I learnt a couple of useful facts that are well worth dropping into the odd conversation. Such as at IRRI there are over 110,000 strains of rice in the seed bank
; there are two other seed banks globally which store 500 grams of seed in each; there is aerobic and anaerobic grown rice; a new strain of rice has been developed which contains vitamin A, the second largest mineral deficiency amongst children in the developing world, the greatest mineral deficiency is iron for which they are currently working on a strain of rice which supplies that
; they have long running trials (50 years continious cropping) which show a surprisingly little yield drop with no fertiliser application - yield approx 60% of fertilised plots
; some strains of rice can grow up to 12ft tall which are then harvested by boat.
We visited the Genebank, the Genetic Transformation laboratory and the Molecular Marker Applications Laboratory, the Rice Museum and the C4 rice plant growth facilties.
A couple of things struck me as really significant in the area of the rice plant breeding progamme, the development of flood tolerant rice, iron rich rice and on the horizon is the development of a C4 strain of rice (rice is currently C3).
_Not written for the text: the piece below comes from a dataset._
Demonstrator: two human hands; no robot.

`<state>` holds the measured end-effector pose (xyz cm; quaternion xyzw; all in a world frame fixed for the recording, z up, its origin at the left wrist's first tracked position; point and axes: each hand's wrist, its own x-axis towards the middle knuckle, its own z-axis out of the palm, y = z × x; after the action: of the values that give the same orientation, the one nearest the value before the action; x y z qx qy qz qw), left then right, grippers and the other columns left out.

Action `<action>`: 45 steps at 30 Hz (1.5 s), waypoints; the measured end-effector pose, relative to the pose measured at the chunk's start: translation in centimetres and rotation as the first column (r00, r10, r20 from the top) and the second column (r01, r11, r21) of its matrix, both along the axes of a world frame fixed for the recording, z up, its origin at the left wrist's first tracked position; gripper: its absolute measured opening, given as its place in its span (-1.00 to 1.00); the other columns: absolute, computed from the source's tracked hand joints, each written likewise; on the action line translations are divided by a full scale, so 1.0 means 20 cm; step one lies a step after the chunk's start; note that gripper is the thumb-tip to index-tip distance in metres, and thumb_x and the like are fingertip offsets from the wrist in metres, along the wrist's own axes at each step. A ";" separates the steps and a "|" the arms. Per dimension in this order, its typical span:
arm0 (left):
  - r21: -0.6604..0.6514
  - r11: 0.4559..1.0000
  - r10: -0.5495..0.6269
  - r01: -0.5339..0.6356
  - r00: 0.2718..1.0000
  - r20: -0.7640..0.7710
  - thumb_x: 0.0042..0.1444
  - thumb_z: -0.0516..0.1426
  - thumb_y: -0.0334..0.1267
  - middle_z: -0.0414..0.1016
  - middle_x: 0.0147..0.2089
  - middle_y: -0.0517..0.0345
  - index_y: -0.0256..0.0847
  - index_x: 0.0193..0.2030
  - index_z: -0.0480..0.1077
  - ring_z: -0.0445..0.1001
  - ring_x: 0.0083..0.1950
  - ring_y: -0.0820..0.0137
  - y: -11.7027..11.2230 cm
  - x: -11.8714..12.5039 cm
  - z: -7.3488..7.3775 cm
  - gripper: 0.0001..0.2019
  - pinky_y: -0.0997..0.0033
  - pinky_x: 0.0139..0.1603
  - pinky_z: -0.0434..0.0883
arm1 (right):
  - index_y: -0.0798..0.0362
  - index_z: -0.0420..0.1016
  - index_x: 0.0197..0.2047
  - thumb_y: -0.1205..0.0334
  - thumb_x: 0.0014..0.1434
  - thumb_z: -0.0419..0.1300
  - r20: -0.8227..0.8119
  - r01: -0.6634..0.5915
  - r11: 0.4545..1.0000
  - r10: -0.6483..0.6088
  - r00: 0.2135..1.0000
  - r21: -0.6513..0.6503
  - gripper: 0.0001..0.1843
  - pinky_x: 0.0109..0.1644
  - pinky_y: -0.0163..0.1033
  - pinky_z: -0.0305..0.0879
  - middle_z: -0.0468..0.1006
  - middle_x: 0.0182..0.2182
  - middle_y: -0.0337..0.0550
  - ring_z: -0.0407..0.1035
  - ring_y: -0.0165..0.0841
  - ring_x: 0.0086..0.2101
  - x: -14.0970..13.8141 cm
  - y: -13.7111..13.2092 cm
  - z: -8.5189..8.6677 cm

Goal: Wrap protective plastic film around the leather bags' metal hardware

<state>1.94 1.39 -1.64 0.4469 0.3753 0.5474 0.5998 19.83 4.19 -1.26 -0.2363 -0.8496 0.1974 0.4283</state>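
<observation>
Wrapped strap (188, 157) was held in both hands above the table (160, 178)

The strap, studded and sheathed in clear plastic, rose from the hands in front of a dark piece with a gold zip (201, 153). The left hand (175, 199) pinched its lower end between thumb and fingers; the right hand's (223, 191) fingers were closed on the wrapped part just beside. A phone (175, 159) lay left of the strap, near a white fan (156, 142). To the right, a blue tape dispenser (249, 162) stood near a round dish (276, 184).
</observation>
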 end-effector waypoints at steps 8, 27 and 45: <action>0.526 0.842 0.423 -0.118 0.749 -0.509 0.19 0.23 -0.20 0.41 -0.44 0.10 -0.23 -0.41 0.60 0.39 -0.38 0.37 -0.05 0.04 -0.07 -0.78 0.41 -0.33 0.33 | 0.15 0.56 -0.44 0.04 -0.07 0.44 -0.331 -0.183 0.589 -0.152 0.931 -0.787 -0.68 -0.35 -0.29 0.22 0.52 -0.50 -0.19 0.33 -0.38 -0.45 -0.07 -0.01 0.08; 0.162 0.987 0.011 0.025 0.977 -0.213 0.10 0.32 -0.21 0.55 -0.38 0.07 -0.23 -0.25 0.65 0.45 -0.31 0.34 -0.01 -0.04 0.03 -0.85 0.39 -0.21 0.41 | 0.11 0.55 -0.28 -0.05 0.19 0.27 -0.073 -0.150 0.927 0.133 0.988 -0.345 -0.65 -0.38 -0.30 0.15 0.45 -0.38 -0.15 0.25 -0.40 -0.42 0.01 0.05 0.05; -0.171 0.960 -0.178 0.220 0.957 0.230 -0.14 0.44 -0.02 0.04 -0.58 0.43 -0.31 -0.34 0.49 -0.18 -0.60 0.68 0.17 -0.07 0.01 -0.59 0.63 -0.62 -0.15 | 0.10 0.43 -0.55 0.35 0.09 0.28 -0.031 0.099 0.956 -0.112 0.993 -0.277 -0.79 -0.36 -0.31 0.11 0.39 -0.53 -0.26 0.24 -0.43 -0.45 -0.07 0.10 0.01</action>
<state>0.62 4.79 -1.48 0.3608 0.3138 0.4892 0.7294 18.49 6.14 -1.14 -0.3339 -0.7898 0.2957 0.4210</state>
I am not going to give plant science lecture on the difference between C4 and C3 plants other than to say as a C4 rice plant it will be hugely more productive; photosynthesis will increase by 100%, it will be 1.5 - 3 x more water efficient, nitrogen use efficiency will increase by 260% and yield will increase by 50%. It will be nothing short of transformational so if you want to unserstand C3/C4 stuff better do a Google search on it and stun your friends at dinner parties.